## Task instructions
If a line in the listing below contains the word "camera", count it, then please give only the number of such lines.

## Collected material

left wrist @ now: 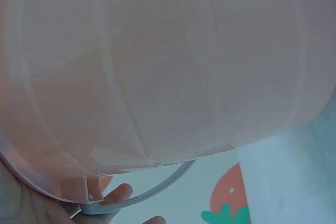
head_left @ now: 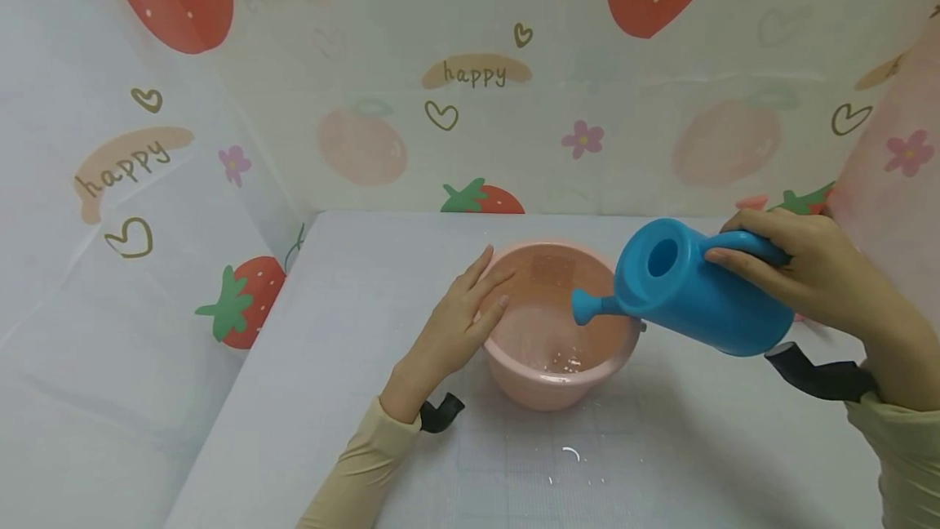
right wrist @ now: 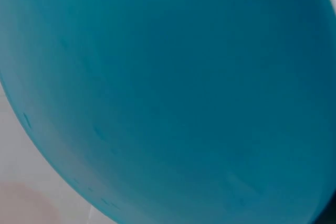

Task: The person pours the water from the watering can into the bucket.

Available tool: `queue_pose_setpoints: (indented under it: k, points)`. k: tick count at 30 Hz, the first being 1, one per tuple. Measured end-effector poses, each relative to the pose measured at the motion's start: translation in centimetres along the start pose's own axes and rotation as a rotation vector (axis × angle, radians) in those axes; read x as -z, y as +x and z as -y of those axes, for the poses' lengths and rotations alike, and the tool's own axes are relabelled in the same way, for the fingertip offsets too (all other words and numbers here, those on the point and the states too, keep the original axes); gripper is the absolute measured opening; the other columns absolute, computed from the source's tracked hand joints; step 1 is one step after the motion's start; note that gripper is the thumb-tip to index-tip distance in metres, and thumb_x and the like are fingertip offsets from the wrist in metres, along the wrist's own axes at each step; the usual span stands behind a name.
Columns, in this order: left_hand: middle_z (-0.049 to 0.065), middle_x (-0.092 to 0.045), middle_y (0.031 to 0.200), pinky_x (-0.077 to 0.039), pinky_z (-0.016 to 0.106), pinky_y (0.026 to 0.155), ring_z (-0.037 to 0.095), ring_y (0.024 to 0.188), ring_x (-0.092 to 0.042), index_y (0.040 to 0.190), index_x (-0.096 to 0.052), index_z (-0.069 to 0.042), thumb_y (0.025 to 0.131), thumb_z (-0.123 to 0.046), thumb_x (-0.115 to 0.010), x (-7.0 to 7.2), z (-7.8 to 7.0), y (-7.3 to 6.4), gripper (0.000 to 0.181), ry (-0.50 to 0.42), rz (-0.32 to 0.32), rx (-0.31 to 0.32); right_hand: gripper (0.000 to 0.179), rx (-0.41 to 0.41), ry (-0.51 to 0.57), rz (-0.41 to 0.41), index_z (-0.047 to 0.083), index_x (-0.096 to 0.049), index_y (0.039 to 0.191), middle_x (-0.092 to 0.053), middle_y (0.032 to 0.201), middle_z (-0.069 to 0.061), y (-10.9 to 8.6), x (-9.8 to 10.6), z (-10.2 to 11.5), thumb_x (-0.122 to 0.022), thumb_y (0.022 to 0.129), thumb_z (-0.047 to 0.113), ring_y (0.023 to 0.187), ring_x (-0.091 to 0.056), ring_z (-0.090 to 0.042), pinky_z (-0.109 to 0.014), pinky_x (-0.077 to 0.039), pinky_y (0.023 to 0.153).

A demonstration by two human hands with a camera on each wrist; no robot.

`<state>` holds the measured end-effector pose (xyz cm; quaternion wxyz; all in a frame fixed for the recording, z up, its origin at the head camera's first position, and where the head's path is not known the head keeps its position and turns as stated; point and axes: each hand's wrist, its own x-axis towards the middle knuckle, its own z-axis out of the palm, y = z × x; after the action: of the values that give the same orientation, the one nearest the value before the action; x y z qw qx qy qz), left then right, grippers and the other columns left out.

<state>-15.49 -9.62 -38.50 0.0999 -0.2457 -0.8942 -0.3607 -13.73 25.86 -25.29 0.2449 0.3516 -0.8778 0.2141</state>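
Note:
A pink bucket [head_left: 554, 394] stands on the table, with splashes and droplets showing inside it. My left hand [head_left: 463, 313] holds its left rim, the thumb inside and some fingers outside beside the grey bail handle [left wrist: 157, 191]. The bucket wall [left wrist: 173, 77] fills most of the left wrist view. My right hand [head_left: 815, 264] grips the handle of a blue watering can [head_left: 705, 300]. The can is tilted to the left, its flared spout over the bucket's opening. In the right wrist view the can's body [right wrist: 173, 93] hides the fingers.
Water drops [head_left: 571, 454] lie on the white tabletop [head_left: 352, 284] in front of the bucket. Printed curtains [head_left: 485, 137] with strawberries and flowers hang behind and at both sides. A black strap-like piece [head_left: 441, 413] sticks out at each wrist.

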Motion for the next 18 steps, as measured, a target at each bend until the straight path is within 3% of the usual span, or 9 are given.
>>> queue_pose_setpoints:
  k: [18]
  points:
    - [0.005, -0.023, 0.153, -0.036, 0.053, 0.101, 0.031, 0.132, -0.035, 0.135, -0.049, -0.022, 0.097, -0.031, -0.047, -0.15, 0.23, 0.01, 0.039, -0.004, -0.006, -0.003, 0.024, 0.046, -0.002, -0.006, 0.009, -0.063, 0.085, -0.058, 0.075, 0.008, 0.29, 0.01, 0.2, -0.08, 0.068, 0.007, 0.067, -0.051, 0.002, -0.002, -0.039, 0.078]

## Answer section
2